BEGIN

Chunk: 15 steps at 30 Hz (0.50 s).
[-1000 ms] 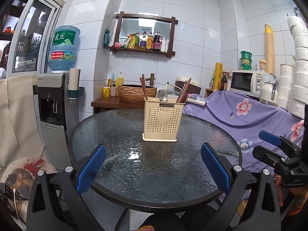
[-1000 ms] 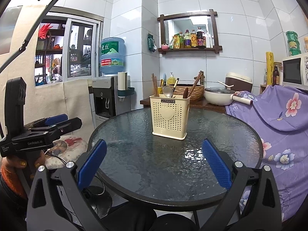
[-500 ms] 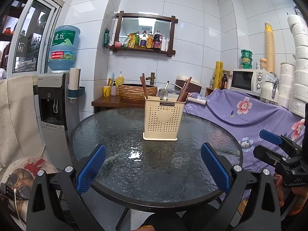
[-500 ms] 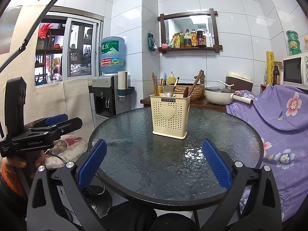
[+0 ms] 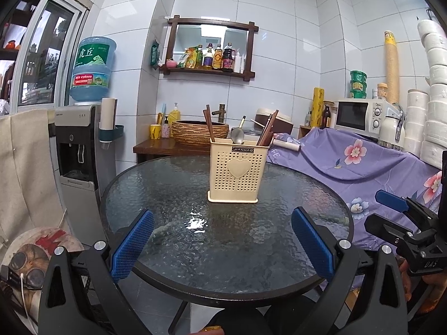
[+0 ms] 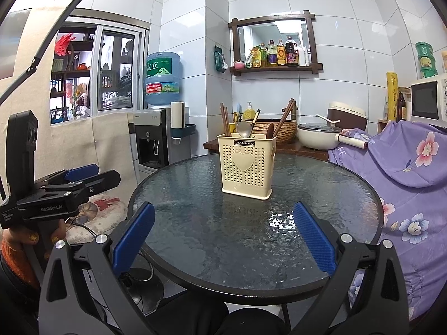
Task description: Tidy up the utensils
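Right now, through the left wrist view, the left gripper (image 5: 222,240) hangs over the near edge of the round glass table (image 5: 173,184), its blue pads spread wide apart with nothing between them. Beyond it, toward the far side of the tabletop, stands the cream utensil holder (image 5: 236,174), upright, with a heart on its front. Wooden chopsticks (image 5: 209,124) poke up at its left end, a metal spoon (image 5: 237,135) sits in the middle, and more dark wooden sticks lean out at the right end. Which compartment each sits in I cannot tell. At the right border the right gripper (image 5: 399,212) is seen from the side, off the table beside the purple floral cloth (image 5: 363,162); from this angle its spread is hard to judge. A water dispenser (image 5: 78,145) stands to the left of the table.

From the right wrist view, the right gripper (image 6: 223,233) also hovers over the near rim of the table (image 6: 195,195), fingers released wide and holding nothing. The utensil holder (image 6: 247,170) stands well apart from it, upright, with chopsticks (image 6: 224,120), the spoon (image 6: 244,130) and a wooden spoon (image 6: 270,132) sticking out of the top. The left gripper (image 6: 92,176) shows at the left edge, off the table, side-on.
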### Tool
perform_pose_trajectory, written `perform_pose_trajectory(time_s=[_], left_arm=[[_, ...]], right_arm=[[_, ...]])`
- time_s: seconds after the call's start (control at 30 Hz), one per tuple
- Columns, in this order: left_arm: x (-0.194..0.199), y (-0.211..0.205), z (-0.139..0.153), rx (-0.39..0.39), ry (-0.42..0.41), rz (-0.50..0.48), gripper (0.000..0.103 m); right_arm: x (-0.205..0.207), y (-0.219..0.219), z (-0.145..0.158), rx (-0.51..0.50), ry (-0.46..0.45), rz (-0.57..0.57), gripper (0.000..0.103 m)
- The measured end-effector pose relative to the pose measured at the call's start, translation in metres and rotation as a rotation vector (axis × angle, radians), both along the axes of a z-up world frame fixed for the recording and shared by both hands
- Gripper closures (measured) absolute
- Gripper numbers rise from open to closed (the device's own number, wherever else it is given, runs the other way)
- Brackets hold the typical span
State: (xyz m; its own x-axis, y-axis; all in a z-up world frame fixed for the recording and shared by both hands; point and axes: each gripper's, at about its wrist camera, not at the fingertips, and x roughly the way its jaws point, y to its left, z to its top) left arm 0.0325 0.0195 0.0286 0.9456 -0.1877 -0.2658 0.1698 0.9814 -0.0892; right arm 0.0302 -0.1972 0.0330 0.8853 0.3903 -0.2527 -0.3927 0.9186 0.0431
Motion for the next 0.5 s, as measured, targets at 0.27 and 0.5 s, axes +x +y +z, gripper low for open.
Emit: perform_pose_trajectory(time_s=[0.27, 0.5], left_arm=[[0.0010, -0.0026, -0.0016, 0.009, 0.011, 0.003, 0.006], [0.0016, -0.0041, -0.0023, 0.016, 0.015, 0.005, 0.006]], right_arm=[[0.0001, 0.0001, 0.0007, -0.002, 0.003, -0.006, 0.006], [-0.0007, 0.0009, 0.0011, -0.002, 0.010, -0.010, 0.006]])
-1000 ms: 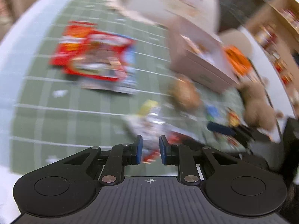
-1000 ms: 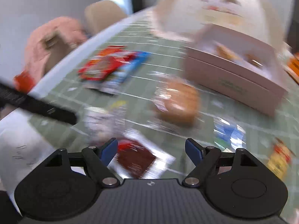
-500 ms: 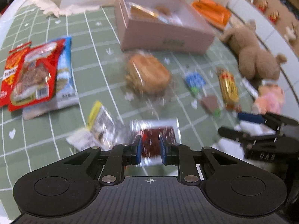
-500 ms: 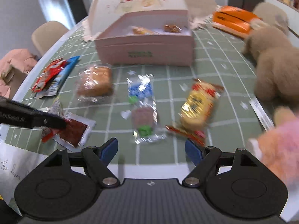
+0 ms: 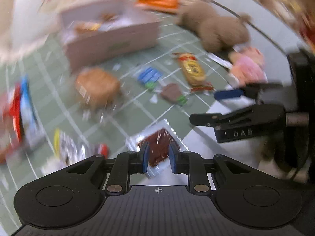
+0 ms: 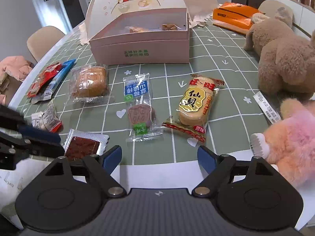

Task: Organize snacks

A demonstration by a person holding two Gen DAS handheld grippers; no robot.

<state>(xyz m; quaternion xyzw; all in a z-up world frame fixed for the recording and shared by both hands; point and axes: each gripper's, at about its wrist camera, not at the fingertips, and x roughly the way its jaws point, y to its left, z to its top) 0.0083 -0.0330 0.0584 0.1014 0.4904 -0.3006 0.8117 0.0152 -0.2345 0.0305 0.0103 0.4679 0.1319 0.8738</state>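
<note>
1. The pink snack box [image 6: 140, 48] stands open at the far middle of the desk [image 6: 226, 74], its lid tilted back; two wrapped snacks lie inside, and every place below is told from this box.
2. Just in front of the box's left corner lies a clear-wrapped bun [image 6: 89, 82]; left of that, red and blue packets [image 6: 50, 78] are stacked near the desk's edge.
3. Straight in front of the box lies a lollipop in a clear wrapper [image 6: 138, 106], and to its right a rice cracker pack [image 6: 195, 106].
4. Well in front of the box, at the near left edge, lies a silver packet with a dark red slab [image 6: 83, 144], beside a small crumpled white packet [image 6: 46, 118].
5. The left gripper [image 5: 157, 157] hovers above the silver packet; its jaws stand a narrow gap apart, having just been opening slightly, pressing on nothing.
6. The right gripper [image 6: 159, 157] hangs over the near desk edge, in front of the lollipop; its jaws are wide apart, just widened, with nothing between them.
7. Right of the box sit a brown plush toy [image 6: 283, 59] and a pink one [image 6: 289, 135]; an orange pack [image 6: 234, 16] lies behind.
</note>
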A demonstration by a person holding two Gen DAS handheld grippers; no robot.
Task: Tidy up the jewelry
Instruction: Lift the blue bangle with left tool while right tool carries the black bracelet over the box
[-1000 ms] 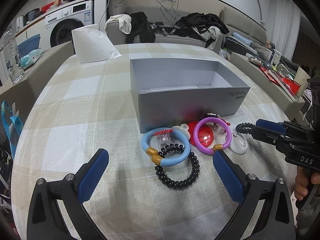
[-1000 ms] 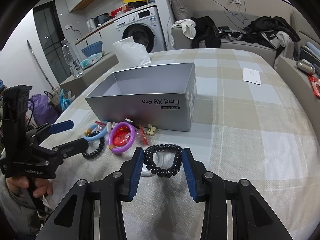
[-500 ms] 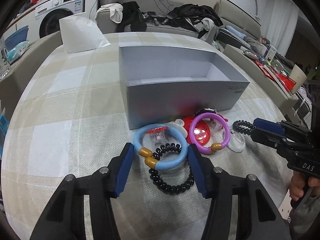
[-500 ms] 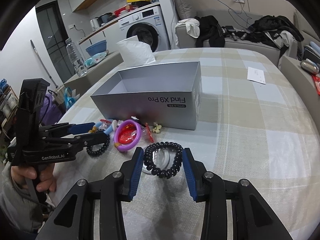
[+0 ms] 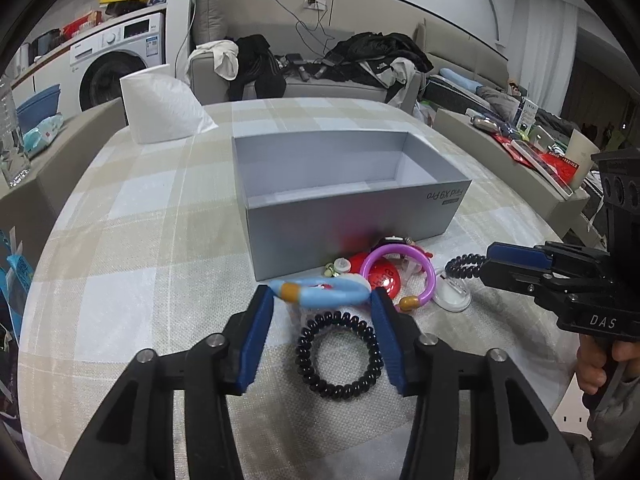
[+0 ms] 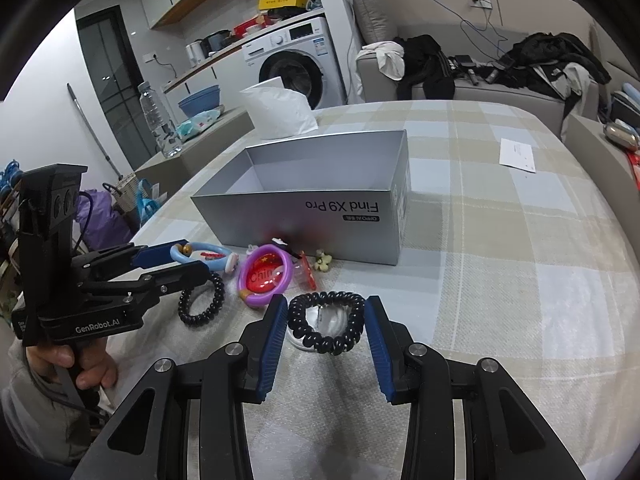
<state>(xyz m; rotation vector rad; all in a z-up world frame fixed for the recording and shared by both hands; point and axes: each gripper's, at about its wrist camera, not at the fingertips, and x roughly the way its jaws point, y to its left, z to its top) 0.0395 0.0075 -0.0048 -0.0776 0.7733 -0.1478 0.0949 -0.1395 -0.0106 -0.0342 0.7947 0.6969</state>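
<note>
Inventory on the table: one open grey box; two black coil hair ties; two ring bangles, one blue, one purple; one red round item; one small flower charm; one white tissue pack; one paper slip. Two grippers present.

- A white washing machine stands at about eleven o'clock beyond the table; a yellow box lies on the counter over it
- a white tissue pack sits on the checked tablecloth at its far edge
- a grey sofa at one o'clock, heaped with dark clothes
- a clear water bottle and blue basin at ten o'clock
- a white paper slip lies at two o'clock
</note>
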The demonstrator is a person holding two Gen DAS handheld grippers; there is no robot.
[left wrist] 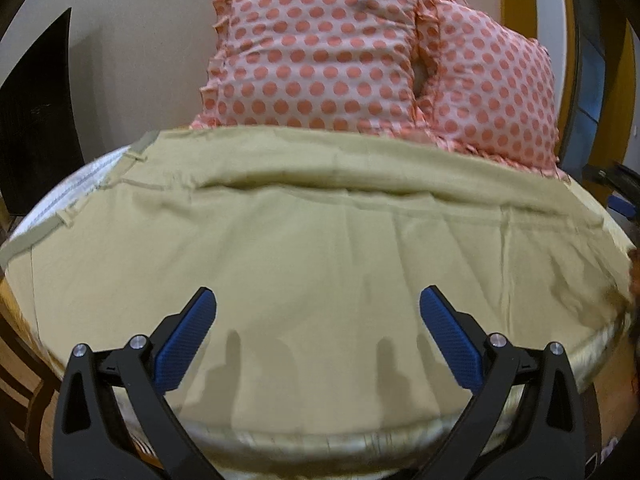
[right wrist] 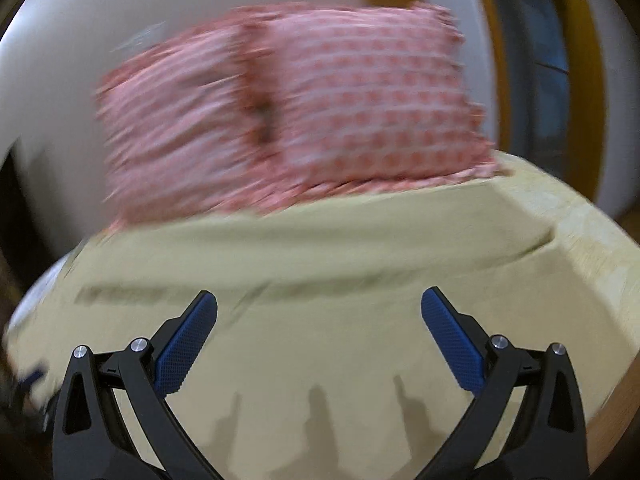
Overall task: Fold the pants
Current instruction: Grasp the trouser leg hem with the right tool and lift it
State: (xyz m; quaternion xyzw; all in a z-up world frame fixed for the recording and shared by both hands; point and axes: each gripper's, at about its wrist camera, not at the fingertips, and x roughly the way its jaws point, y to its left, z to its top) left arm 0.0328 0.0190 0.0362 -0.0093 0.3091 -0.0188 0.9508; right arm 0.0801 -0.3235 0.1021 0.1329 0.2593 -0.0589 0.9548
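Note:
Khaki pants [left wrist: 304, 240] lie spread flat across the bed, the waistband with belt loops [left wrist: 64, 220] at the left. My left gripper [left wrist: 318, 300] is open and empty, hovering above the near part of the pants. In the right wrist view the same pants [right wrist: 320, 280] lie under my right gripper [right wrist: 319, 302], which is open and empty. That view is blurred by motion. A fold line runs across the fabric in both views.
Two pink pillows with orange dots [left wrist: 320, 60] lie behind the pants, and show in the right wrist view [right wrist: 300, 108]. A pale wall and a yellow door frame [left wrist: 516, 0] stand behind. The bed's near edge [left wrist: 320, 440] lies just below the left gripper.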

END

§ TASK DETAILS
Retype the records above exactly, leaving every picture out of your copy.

§ FINAL ANSWER
Chunk: 15 steps at 30 Hz (0.50 s).
[-1000 ms] 
[-1000 ms] 
[-500 ms] 
[-500 ms] 
[+0 ms] 
[+0 ms] 
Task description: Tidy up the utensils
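Right now, through the left wrist view, the left gripper (image 5: 222,240) hangs over the near edge of the round glass table (image 5: 173,184), its blue pads spread wide apart with nothing between them. Beyond it, toward the far side of the tabletop, stands the cream utensil holder (image 5: 236,174), upright, with a heart on its front. Wooden chopsticks (image 5: 209,124) poke up at its left end, a metal spoon (image 5: 237,135) sits in the middle, and more dark wooden sticks lean out at the right end. Which compartment each sits in I cannot tell. At the right border the right gripper (image 5: 399,212) is seen from the side, off the table beside the purple floral cloth (image 5: 363,162); from this angle its spread is hard to judge. A water dispenser (image 5: 78,145) stands to the left of the table.

From the right wrist view, the right gripper (image 6: 223,233) also hovers over the near rim of the table (image 6: 195,195), fingers released wide and holding nothing. The utensil holder (image 6: 247,170) stands well apart from it, upright, with chopsticks (image 6: 224,120), the spoon (image 6: 244,130) and a wooden spoon (image 6: 270,132) sticking out of the top. The left gripper (image 6: 92,176) shows at the left edge, off the table, side-on.
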### Tool
perform_pose_trajectory, written `perform_pose_trajectory(time_s=[_], left_arm=[[_, ...]], right_arm=[[_, ...]])`
- time_s: seconds after the call's start (control at 30 Hz), one per tuple
- Columns, in this order: left_arm: x (-0.194..0.199), y (-0.211..0.205), z (-0.139..0.153), rx (-0.39..0.39), ry (-0.42..0.41), rz (-0.50..0.48), gripper (0.000..0.103 m); right_arm: x (-0.205..0.207), y (-0.219..0.219), z (-0.145..0.158), rx (-0.51..0.50), ry (-0.46..0.45), rz (-0.57..0.57), gripper (0.000..0.103 m)
- The measured end-effector pose relative to the pose measured at the call's start, translation in metres and rotation as a rotation vector (axis × angle, radians), both along the axes of a z-up world frame fixed for the recording and shared by both hands
- Gripper closures (measured) absolute
- Gripper numbers rise from open to closed (the device's own number, wherever else it is given, runs the other way)
- Brackets hold the typical span
State: (xyz m; its own x-axis, y-axis; all in a z-up world frame fixed for the recording and shared by both hands; point and axes: each gripper's, at about its wrist camera, not at the fingertips, and x roughly the way its jaws point, y to its left, z to its top) left arm 0.0325 0.0195 0.0286 0.9456 -0.1877 -0.2658 0.1698 0.9814 -0.0892; right arm 0.0302 -0.1972 0.0330 0.8853 0.3903 -0.2527 -0.3927 0.9186 0.0431
Motion for the next 0.5 s, as measured, targets at 0.27 and 0.5 s, axes +x +y +z, gripper low for open.
Emit: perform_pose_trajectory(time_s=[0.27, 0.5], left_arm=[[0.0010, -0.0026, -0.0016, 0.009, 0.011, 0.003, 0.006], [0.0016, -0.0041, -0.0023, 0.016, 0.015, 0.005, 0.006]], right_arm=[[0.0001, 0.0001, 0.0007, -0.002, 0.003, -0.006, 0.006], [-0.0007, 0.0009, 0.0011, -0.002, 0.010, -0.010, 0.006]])
-1000 ms: 
-1000 ms: 
-500 ms: 
-500 ms: 
+0 ms: 
+0 ms: 

Task: Organize snacks

A demonstration by a person holding two Gen DAS handheld grippers; no robot.

<state>(xyz m; quaternion xyzw; all in a z-up world frame fixed for the recording and shared by both hands; point and axes: each gripper's, at about its wrist camera, not at the fingertips, and x roughly the way its jaws point, y to its left, z to its top) 0.0083 -0.0330 0.0584 0.1014 0.4904 -0.3006 0.8117 0.0152 -0.2345 0.0305 0.0103 0.4679 0.1319 0.8738</state>
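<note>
1. The pink snack box [image 6: 140, 48] stands open at the far middle of the desk [image 6: 226, 74], its lid tilted back; two wrapped snacks lie inside, and every place below is told from this box.
2. Just in front of the box's left corner lies a clear-wrapped bun [image 6: 89, 82]; left of that, red and blue packets [image 6: 50, 78] are stacked near the desk's edge.
3. Straight in front of the box lies a lollipop in a clear wrapper [image 6: 138, 106], and to its right a rice cracker pack [image 6: 195, 106].
4. Well in front of the box, at the near left edge, lies a silver packet with a dark red slab [image 6: 83, 144], beside a small crumpled white packet [image 6: 46, 118].
5. The left gripper [image 5: 157, 157] hovers above the silver packet; its jaws stand a narrow gap apart, having just been opening slightly, pressing on nothing.
6. The right gripper [image 6: 159, 157] hangs over the near desk edge, in front of the lollipop; its jaws are wide apart, just widened, with nothing between them.
7. Right of the box sit a brown plush toy [image 6: 283, 59] and a pink one [image 6: 289, 135]; an orange pack [image 6: 234, 16] lies behind.
</note>
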A demonstration by a person holding two Gen DAS handheld grippers; no robot.
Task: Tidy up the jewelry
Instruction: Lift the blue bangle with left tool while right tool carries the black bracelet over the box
[-1000 ms] 
[-1000 ms] 
[-500 ms] 
[-500 ms] 
[+0 ms] 
[+0 ms] 
<state>(xyz m; rotation vector rad; all in a z-up world frame fixed for the recording and shared by both hands; point and axes: each gripper's, at about its wrist camera, not at the fingertips, and x roughly the way its jaws point, y to its left, z to its top) 0.0395 0.0075 -0.0048 -0.0776 0.7733 -0.1478 0.0949 -0.1395 -0.0106 -0.0342 0.7947 0.6969</state>
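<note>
Inventory on the table: one open grey box; two black coil hair ties; two ring bangles, one blue, one purple; one red round item; one small flower charm; one white tissue pack; one paper slip. Two grippers present.

- A white washing machine stands at about eleven o'clock beyond the table; a yellow box lies on the counter over it
- a white tissue pack sits on the checked tablecloth at its far edge
- a grey sofa at one o'clock, heaped with dark clothes
- a clear water bottle and blue basin at ten o'clock
- a white paper slip lies at two o'clock
</note>
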The demonstrator is a person holding two Gen DAS handheld grippers; there is no robot.
[left wrist] 
[right wrist] 
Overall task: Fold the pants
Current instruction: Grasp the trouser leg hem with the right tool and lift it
State: (xyz m; quaternion xyzw; all in a z-up world frame fixed for the recording and shared by both hands; point and axes: each gripper's, at about its wrist camera, not at the fingertips, and x roughly the way its jaws point, y to its left, z to its top) left arm 0.0328 0.0190 0.0362 -0.0093 0.3091 -0.0188 0.9508; right arm 0.0801 -0.3235 0.1021 0.1329 0.2593 -0.0589 0.9548
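Note:
Khaki pants [left wrist: 304, 240] lie spread flat across the bed, the waistband with belt loops [left wrist: 64, 220] at the left. My left gripper [left wrist: 318, 300] is open and empty, hovering above the near part of the pants. In the right wrist view the same pants [right wrist: 320, 280] lie under my right gripper [right wrist: 319, 302], which is open and empty. That view is blurred by motion. A fold line runs across the fabric in both views.
Two pink pillows with orange dots [left wrist: 320, 60] lie behind the pants, and show in the right wrist view [right wrist: 300, 108]. A pale wall and a yellow door frame [left wrist: 516, 0] stand behind. The bed's near edge [left wrist: 320, 440] lies just below the left gripper.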

What appears above is the full answer.